Let’s review our priorities in life. In what rank would we count ourselves?
Not being able to say no to people, running around to help others even if it will put ourselves in trouble, and thinking that if we don’t give enough to others, they won’t love us the way they used to… All of this comes across as a reflection of self-sacrifice. It usually settles in our lives with the example of a person who sacrificed himself in childhood or the more approval and love we sacrifice. However, when we do something other than what we can never get approval or what caregivers say, we learn that we have to be compatible in relationships where they are angry with us and therefore we have to sacrifice ourselves in order to adapt to everyone.
In our adult life, the feelings gained in that childhood continue. For example, if a job is to be done, that person will be the first to volunteer to do the job. it continues to shape itself according to the wishes of others by putting its own wishes at the bottom. The person thus feels that he shows others that he loves them and that he deserves the love of others. The thought of having to make sacrifices in order to deserve love is actually an indicator of low self-love and compassion. Just like in his childhood, he loves himself only when he fulfills the necessary conditions. Waiting for the approval and love of others in order to not love and love himself as he is; fulfilling all the conditions for this cause… This may cause significant problems in family life and business life. These people see caring and thinking about themselves as selfish. However, trying to please everyone and doing everything for them, throwing oneself into the background will make the person feel tired. The person who gets tired over time tries to relax by isolating himself completely from some relationships or gets lost in this tiring relationship traffic. However, both are unhealthy coping methods. This time, the perception of his own worthlessness in his relationships turns him into a person who lives out of relationships or completely focused on others.

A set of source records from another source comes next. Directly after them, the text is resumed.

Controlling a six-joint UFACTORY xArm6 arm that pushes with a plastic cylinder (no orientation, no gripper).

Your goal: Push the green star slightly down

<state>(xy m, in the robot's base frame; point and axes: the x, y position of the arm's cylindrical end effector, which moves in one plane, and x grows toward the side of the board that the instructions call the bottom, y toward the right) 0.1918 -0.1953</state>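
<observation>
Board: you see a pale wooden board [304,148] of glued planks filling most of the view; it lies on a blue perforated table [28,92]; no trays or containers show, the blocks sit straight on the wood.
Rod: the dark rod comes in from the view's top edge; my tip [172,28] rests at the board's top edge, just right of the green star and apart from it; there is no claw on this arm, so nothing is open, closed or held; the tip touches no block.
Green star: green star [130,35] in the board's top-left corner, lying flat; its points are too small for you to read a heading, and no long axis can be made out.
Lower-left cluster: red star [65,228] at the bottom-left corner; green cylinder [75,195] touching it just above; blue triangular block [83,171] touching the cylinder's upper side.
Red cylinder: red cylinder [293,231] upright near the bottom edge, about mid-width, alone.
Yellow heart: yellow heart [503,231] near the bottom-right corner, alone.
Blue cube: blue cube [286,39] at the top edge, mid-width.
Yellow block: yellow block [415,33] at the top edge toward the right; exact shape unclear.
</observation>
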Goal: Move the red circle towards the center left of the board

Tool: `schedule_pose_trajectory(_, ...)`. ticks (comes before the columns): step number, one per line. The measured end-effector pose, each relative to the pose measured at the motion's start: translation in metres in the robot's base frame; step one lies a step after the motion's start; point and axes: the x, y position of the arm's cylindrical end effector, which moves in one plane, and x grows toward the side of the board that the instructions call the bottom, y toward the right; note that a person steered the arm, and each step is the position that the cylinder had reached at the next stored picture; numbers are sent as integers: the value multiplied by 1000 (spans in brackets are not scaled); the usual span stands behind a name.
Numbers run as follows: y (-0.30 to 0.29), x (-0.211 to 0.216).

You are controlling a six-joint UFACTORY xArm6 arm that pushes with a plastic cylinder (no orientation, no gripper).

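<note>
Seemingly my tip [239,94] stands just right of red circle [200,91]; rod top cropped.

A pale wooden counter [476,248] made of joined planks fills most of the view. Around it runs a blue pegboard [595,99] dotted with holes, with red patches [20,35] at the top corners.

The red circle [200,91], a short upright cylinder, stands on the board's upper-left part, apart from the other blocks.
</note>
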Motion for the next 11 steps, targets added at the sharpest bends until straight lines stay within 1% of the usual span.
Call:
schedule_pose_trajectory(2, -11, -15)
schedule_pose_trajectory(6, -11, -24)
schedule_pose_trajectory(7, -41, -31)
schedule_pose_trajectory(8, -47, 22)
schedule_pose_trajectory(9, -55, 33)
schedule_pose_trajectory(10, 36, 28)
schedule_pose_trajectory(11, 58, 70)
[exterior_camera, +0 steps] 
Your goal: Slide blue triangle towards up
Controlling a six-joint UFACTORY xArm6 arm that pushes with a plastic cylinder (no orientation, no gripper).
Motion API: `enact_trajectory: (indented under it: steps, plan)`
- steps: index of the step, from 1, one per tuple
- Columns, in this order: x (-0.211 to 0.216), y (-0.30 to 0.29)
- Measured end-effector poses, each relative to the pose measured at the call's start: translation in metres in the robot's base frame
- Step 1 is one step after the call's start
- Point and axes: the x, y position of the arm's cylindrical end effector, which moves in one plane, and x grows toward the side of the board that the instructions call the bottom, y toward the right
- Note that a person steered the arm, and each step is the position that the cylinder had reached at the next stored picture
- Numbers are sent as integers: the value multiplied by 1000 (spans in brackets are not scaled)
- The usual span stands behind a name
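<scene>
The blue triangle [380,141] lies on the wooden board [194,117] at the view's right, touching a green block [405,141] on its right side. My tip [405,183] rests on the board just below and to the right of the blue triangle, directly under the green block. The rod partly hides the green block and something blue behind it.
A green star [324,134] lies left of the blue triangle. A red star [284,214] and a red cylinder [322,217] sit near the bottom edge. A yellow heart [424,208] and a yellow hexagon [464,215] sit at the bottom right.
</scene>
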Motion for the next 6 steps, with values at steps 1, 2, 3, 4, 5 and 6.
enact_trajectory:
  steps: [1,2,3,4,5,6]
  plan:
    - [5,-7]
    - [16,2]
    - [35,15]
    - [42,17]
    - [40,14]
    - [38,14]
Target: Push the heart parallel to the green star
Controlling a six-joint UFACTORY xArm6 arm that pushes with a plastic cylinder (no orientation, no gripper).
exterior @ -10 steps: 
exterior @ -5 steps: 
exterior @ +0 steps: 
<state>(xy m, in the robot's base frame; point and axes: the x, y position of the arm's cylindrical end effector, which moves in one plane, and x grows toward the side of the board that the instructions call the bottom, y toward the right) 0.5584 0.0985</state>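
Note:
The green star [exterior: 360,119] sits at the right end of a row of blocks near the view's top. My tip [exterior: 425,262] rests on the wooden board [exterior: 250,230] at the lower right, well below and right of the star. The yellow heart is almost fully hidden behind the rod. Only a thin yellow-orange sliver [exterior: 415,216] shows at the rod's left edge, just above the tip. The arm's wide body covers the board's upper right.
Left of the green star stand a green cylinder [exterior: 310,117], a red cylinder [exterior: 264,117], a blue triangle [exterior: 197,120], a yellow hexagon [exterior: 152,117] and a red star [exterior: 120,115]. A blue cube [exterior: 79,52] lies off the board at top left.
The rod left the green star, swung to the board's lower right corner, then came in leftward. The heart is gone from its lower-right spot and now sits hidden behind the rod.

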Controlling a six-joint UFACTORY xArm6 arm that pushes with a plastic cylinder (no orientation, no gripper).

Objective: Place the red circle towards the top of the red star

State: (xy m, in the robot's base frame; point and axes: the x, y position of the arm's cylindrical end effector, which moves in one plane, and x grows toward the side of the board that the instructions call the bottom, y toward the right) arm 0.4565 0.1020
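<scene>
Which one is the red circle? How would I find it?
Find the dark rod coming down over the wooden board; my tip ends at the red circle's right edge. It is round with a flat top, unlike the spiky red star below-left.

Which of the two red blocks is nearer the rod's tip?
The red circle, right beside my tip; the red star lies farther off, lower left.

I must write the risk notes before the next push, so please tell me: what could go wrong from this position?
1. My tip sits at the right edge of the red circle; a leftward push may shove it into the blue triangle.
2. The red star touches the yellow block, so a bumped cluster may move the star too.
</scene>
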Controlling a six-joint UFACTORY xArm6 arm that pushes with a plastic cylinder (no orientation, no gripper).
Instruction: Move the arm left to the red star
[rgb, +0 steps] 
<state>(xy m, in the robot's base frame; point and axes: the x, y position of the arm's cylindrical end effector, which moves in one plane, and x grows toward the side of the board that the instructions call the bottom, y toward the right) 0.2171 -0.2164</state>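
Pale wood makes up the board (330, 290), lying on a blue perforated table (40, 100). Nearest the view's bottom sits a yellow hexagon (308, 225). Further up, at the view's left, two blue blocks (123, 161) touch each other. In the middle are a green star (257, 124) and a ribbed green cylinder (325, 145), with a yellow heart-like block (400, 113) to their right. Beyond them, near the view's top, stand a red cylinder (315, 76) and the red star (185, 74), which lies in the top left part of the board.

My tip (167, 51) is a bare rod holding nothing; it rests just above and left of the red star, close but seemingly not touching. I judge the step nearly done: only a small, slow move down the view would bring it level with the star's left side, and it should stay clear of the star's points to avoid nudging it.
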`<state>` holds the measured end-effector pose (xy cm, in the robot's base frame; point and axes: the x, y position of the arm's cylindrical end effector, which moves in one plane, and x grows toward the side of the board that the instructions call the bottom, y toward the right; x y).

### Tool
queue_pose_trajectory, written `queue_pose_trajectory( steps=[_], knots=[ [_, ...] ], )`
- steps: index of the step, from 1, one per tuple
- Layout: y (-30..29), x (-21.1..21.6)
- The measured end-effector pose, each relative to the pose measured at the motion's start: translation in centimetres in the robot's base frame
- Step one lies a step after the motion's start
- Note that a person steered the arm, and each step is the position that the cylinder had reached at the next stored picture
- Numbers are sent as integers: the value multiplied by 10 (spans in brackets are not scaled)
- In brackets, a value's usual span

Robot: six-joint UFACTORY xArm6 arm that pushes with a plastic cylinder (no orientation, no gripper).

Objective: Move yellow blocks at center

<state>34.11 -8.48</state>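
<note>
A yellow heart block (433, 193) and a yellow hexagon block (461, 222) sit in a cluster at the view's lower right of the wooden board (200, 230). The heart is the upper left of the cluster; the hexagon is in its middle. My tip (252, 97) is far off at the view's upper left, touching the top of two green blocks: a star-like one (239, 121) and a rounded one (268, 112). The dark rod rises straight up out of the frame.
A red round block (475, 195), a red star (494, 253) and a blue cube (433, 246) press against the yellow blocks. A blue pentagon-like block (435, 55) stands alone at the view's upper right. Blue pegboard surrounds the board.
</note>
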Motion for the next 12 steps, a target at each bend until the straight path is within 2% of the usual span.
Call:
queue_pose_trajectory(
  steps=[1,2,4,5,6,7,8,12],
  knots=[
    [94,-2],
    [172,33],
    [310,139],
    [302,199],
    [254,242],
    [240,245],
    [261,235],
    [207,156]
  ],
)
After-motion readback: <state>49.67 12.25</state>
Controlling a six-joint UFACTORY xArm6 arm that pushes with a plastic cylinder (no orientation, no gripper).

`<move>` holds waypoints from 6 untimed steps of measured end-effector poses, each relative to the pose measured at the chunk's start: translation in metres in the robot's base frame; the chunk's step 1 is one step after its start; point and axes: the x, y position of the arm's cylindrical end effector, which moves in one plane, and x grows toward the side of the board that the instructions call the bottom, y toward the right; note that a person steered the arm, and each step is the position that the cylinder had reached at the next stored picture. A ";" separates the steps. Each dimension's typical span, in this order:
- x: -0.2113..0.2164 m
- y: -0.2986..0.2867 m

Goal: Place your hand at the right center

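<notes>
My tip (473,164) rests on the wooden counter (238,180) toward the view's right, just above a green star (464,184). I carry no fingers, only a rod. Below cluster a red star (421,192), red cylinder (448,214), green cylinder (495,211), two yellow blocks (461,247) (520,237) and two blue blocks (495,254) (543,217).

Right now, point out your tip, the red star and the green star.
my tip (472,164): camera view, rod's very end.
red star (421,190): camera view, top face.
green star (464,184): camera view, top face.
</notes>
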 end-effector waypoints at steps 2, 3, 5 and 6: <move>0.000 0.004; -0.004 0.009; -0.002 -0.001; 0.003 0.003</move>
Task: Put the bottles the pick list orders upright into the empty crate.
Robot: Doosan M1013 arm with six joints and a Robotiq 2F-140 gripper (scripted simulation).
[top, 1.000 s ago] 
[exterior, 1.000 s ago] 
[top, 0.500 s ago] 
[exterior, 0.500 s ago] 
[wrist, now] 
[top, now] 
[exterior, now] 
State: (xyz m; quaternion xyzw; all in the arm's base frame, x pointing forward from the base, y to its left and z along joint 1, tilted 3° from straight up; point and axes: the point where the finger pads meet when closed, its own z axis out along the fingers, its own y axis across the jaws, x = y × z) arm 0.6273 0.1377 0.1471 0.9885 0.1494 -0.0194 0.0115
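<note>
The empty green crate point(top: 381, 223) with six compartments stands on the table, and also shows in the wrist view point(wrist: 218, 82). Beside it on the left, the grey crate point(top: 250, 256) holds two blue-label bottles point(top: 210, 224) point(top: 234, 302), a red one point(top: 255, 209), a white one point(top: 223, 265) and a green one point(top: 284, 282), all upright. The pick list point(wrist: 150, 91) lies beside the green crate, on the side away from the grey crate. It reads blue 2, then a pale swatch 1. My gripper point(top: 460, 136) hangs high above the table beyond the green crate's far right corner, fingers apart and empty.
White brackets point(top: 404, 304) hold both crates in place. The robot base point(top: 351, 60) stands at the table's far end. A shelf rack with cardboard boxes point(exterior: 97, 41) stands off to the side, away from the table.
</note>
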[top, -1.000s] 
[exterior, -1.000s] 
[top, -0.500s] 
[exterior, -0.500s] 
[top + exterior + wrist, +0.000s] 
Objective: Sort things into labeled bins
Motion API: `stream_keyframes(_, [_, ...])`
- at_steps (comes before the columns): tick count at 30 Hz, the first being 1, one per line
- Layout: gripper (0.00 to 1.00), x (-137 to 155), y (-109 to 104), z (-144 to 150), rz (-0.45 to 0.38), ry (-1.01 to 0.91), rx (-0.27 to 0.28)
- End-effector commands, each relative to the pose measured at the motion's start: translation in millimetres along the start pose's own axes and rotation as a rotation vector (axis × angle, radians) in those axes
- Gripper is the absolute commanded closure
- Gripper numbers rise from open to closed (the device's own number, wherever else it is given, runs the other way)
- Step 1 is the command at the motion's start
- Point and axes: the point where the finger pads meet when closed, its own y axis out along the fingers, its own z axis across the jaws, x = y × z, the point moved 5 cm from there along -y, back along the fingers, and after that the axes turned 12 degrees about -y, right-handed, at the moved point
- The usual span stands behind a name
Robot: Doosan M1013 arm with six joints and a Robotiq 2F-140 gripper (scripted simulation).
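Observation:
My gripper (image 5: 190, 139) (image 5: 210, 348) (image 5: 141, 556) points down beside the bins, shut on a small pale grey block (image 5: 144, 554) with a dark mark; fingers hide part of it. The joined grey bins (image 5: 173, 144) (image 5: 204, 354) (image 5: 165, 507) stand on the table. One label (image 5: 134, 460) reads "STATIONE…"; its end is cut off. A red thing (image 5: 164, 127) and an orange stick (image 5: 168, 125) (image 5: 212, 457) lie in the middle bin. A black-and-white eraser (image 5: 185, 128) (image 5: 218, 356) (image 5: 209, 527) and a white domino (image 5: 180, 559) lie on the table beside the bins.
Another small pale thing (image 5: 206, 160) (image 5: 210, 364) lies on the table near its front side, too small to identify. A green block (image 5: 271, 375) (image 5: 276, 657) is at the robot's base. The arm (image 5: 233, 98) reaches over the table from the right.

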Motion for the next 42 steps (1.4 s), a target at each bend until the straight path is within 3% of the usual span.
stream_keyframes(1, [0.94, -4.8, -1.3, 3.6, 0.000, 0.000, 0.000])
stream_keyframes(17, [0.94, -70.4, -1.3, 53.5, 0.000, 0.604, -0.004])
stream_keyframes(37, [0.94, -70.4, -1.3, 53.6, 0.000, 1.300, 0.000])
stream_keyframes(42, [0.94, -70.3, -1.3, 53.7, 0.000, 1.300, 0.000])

In healthy relationships, one does not exalt or belittle one’s own worth. On the contrary, it has an objective evaluation system for itself. Thus, while revealing his own value when appropriate, he calmly accepts his mistake and tries to make up for it. So how does it do that? First of all, he notices the attitudes that love him conditionally or reject him completely, questions the reality of these attitudes and realizes the requirements of unconditional love that he really needs. Thus, he reaches the awareness that he can give good parenting and care to the child who is broken and left alone in his own time. As the adult today is good to that child, he will be good to himself and he will feel his own worth, the feeling of being accepted and accepted as he is.